Background: Colorectal cancer represents a common malignancy and remains incurable in the metastatic stage. Identification of molecular alterations that are present in colorectal cancer has led to the introduction of targeted therapies that improve outcomes. BRAF and PIK3CA mutations are observed in a subset of colorectal cancers. Colorectal cancers bearing BRAF mutations may be treated with specific BRAF inhibitors. These drugs benefit patients with BRAF mutant colorectal cancers but responses are rather brief, and progression is the rule. In contrast, no PI3K inhibitors have proven successful yet in the disease. Thus, new treatments to supplement the currently available drugs would be welcome to further improve survival. Methods: Profiled colorectal cancer cell lines from the Cancer Cell Line Encyclopedia (CCLE) were examined for BRAF and PIK3CA mutations and were interrogated for molecular characteristics and concomitant alterations that mirror clinical sample alterations.
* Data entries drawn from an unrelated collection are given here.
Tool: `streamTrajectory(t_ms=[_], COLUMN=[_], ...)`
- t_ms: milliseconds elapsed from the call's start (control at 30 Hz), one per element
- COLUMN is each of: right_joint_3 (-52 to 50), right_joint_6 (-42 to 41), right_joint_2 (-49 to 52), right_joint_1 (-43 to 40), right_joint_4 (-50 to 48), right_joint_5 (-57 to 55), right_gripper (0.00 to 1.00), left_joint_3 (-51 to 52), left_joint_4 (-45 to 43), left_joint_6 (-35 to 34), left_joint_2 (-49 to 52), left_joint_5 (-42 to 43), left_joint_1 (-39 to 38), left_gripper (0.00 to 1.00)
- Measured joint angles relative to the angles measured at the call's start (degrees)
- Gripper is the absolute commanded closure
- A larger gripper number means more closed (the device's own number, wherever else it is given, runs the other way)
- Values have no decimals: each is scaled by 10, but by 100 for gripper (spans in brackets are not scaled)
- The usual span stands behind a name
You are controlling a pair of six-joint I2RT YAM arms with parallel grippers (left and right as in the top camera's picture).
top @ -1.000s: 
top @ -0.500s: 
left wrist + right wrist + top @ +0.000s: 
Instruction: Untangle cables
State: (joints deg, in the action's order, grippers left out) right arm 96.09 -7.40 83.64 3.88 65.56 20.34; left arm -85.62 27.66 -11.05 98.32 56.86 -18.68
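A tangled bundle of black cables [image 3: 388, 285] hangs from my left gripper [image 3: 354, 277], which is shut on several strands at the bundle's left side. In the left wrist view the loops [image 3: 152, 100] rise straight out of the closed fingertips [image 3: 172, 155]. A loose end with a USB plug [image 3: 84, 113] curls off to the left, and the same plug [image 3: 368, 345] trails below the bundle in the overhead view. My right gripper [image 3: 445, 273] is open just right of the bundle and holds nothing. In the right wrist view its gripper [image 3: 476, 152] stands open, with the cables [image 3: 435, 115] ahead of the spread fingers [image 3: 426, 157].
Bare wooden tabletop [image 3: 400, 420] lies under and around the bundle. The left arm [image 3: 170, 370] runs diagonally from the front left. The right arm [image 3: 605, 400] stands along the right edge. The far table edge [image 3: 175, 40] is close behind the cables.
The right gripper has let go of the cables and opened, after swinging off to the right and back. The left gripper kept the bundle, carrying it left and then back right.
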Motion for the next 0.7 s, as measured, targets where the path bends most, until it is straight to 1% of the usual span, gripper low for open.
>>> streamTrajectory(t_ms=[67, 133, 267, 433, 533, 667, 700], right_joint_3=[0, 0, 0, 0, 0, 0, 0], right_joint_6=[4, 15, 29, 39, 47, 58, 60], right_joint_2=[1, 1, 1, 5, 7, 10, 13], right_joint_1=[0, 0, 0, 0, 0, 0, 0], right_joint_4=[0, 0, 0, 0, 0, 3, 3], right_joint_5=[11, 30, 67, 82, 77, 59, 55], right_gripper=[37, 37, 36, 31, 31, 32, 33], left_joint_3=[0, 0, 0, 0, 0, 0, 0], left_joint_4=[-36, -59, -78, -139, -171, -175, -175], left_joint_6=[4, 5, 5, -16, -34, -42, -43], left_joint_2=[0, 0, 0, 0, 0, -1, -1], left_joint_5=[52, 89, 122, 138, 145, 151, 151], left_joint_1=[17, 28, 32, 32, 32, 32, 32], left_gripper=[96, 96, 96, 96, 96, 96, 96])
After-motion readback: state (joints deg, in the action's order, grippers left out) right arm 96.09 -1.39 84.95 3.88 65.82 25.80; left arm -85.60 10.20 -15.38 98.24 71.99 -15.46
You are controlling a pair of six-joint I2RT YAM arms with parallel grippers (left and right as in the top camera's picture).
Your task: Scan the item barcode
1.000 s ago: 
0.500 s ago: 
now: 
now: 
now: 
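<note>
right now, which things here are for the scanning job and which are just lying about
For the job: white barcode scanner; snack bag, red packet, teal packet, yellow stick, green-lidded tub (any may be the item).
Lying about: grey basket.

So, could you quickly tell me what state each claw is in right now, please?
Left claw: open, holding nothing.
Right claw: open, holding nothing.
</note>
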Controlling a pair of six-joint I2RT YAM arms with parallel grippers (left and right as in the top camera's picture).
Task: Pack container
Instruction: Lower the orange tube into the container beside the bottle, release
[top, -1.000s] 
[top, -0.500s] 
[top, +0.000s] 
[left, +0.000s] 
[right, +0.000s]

The Genomics of Drug Sensitivity in Cancer (GDSC) project was used for determination of drug sensitivities of BRAF mutated colorectal cell lines with or without concomitant PIK3CA mutations. The Cancer Dependency Map project served as the basis for identification of molecular dependencies and vulnerabilities in these cell lines. Results: CCLE includes 84 colorectal cancer cell lines, which recapitulate the molecular landscape of colorectal cancer. Of these, 23 and 24 cell lines possess BRAF and PIK3CA mutations, respectively. Seven BRAF mutant cell lines have V600E mutations and 14 PIK3CA mutant cell lines have hotspot helical or kinase domain mutations. V600E BRAF mutant cell lines with or without hotspot PIK3CA mutations are heterogeneous in their MSI status and mimic colorectal cancer tissues in other prevalent abnormalities including APC and TP53 mutations. Essential genes for survival include CTNNB1, WRN, and pyrimidine metabolism enzyme CAD. Besides BRAF mutations, BRAF inhibitor sensitivity in colorectal cancer cell lines is conferred by SACS mutations and PRKN locus loss. Conclusions: Colorectal cancer cell lines bearing the frequent BRAF and PIK3CA mutations present many alterations of the parental cancer tissue. Described vulnerabilities represent leads for therapeutic exploration in colorectal cancers with the corresponding alterations.